(Stored items from a collection)
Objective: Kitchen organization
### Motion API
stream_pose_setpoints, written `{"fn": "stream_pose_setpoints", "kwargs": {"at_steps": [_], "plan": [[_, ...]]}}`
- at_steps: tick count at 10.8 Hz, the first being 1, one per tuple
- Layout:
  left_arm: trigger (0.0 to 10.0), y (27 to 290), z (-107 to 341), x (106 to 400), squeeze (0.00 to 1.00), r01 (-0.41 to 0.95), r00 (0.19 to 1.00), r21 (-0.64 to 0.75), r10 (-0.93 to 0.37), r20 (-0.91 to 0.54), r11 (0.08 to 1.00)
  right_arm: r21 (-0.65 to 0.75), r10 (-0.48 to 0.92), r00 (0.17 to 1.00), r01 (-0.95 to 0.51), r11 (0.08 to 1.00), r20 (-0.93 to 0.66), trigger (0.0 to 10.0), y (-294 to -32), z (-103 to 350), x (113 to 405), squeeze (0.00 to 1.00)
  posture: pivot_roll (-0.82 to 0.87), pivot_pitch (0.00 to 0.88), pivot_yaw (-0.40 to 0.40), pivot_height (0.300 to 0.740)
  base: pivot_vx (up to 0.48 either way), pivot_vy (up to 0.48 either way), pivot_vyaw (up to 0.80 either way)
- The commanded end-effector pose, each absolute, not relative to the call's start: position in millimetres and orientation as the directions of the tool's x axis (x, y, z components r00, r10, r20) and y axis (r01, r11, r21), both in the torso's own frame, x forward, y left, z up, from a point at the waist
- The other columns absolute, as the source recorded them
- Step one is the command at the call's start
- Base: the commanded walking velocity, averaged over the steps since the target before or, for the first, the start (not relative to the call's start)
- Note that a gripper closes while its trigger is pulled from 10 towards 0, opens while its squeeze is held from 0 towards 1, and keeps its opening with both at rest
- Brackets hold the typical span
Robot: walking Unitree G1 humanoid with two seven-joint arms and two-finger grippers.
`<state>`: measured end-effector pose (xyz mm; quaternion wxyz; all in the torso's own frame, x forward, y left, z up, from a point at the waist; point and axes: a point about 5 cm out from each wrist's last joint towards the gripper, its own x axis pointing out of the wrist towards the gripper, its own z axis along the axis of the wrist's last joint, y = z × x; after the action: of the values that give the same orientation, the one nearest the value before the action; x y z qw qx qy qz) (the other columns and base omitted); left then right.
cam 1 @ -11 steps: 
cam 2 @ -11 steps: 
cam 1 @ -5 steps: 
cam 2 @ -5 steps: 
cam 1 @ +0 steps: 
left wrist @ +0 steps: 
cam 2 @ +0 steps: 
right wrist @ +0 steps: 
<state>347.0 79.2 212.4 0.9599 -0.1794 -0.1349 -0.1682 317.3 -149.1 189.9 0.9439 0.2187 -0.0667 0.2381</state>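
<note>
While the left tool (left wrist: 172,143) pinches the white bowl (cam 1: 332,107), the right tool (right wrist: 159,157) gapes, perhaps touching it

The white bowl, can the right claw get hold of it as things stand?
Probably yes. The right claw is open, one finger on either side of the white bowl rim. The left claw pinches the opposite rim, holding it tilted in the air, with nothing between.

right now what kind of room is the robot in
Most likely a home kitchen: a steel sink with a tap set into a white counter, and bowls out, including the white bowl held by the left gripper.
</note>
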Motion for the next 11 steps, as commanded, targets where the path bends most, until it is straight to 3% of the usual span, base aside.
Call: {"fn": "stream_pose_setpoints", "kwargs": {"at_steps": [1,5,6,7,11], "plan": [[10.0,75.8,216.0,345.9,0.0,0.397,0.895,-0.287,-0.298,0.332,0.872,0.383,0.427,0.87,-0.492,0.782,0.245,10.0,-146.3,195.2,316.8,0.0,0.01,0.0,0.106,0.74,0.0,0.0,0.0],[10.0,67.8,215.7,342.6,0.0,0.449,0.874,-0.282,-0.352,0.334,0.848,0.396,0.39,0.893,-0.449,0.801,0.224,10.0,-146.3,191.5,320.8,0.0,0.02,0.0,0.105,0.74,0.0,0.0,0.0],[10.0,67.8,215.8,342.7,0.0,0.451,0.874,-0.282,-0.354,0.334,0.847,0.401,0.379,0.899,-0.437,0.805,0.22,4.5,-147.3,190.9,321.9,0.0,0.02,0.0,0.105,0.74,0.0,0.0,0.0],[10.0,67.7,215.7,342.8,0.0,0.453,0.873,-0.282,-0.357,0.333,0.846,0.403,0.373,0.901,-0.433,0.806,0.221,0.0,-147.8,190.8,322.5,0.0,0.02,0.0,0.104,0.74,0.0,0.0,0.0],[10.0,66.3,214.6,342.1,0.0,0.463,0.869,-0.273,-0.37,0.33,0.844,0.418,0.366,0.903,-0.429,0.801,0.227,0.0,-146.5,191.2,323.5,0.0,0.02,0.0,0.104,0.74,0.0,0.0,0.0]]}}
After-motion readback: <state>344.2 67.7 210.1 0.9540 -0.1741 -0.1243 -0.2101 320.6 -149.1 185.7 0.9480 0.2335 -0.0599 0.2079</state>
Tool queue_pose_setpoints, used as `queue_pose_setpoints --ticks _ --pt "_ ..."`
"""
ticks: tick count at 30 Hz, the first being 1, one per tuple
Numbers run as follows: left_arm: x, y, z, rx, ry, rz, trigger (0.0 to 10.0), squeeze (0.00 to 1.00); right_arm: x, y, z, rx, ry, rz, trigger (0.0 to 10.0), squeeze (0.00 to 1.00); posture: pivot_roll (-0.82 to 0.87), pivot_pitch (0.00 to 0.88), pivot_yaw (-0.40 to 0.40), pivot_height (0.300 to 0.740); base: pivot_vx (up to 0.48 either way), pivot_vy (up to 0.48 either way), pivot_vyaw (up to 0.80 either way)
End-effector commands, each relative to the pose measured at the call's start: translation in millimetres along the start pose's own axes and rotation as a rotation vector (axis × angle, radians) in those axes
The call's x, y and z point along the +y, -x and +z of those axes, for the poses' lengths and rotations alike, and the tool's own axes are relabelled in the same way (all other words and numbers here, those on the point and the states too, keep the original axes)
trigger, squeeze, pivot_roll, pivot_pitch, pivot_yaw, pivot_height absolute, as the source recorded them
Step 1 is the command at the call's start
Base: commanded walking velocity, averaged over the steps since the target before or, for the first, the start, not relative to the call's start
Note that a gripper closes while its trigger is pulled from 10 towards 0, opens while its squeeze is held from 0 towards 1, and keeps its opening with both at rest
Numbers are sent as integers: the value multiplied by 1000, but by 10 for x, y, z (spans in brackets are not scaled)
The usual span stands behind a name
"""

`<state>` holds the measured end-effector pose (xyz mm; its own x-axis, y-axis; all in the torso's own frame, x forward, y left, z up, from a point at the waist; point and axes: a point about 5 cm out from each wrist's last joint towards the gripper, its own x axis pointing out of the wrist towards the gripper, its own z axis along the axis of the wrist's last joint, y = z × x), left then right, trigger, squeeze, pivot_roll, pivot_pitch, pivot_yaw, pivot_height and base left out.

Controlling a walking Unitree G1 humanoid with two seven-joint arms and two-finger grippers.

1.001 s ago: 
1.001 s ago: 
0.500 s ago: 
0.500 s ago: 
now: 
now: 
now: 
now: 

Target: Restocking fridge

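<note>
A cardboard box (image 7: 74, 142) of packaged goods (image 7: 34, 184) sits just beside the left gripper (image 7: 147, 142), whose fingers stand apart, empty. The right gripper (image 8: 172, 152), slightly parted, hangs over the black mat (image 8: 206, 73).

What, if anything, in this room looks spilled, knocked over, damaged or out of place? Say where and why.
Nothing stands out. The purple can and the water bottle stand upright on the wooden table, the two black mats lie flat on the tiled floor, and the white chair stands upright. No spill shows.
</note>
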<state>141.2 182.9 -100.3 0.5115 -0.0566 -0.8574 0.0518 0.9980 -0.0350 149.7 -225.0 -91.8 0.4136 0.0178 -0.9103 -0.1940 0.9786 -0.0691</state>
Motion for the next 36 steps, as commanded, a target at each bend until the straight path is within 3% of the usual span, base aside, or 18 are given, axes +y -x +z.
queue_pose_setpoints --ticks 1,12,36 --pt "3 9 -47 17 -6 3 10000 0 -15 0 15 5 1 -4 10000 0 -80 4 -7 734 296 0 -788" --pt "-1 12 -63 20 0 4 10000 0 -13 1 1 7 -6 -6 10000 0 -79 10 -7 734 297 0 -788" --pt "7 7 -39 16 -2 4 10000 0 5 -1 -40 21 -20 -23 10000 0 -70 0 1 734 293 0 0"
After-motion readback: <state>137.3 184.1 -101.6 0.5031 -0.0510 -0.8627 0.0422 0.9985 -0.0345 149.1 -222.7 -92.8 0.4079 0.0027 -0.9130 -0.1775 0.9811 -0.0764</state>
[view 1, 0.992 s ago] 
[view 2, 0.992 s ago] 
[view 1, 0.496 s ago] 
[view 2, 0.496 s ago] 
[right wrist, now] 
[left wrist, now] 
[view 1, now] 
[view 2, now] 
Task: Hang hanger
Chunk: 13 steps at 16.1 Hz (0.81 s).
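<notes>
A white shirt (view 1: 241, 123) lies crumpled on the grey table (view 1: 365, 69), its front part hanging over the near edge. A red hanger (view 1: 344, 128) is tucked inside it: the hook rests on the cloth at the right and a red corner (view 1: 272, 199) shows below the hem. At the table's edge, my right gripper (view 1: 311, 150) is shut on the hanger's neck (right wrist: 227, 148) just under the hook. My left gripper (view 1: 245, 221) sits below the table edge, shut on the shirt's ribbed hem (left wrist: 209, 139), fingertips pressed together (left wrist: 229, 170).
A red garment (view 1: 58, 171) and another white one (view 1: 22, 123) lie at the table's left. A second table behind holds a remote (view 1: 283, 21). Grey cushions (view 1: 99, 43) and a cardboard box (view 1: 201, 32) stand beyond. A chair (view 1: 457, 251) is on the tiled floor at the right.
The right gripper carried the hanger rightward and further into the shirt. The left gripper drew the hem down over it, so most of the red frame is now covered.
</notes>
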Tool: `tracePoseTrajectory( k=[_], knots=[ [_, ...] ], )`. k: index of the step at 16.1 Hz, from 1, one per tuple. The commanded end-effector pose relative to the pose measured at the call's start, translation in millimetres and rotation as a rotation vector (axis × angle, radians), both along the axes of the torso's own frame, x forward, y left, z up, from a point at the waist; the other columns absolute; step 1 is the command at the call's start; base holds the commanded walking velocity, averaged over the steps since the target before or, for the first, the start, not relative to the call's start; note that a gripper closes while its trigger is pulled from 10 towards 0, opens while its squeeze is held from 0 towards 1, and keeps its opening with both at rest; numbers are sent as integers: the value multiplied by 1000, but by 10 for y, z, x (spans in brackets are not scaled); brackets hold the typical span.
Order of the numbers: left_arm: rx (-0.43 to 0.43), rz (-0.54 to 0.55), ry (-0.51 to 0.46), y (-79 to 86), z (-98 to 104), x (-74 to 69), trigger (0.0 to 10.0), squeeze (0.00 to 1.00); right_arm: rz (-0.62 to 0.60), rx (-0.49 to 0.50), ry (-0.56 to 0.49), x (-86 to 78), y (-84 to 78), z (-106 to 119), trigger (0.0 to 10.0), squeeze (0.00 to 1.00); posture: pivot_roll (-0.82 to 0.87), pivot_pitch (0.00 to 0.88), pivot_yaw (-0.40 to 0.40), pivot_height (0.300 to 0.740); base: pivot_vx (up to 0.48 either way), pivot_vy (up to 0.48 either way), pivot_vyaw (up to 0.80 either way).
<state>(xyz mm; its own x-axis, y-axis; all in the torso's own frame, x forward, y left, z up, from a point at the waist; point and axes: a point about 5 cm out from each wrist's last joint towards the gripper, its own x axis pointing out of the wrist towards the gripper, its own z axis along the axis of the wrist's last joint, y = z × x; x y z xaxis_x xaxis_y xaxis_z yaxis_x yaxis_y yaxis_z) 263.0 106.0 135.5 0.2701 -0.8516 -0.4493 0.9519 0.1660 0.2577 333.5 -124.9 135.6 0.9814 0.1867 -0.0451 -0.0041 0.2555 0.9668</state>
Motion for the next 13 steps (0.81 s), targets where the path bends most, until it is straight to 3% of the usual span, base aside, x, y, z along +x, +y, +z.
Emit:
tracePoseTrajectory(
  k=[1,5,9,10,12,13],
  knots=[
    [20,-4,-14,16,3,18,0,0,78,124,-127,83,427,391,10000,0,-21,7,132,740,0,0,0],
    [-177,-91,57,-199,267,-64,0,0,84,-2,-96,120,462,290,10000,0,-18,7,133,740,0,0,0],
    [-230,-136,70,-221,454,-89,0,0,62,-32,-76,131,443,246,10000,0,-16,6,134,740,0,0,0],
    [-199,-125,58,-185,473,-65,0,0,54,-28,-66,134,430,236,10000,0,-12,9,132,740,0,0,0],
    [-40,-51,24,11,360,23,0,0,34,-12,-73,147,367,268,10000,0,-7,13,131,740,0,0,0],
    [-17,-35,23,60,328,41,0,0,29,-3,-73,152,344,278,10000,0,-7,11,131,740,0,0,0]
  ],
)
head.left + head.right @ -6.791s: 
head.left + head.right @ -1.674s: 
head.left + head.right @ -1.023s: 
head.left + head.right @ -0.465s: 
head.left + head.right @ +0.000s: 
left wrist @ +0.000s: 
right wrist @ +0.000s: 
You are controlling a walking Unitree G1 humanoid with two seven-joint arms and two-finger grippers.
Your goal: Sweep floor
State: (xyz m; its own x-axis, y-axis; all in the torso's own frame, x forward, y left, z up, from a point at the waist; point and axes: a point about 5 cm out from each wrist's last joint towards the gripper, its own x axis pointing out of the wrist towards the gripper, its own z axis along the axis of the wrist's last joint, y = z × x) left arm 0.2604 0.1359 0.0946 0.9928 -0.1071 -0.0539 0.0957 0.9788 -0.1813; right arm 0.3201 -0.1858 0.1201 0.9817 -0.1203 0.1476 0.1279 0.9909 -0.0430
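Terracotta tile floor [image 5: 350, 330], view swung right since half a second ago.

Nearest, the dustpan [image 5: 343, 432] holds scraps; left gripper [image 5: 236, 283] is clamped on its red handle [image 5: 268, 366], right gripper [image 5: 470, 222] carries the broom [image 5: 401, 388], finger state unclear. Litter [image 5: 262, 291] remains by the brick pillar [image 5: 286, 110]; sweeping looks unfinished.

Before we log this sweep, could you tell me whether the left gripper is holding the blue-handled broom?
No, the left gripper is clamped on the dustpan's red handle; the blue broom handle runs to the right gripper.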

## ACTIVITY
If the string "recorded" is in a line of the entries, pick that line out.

## REPLY TO THE EXERCISE
- The other columns absolute, as the source recorded them
trigger, squeeze, pivot_roll, pivot_pitch, pivot_yaw, pivot_height absolute, as the source recorded them

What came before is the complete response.